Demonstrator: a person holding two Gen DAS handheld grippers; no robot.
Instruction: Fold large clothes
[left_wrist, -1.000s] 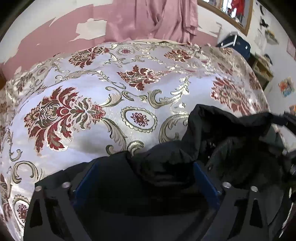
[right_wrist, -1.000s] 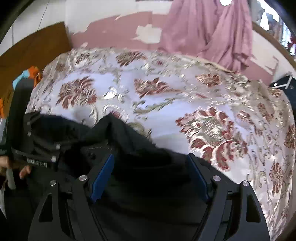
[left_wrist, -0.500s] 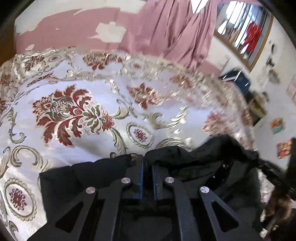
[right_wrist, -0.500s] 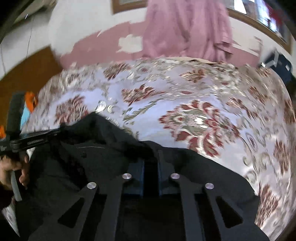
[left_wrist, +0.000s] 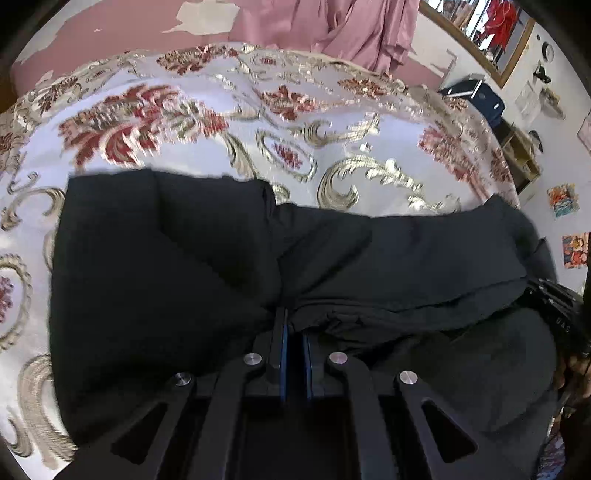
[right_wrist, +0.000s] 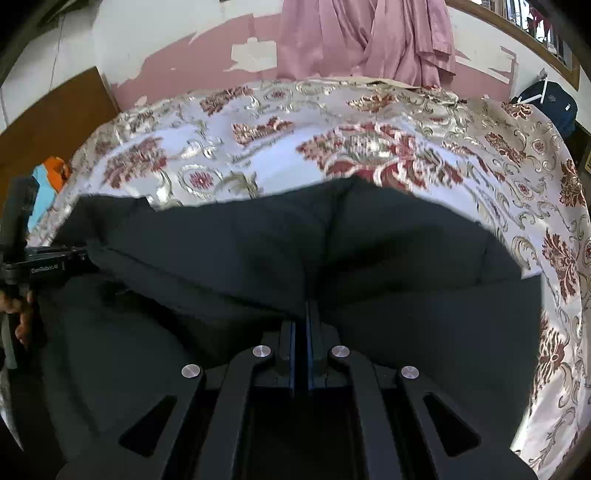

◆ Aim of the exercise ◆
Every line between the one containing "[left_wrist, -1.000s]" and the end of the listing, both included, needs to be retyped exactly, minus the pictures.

◆ Exercise response ◆
[left_wrist, -1.000s] 
[right_wrist, -1.000s] 
[left_wrist, -0.500s] 
[right_wrist, -0.500s] 
[left_wrist, +0.000s] 
[right_wrist, +0.000s] 

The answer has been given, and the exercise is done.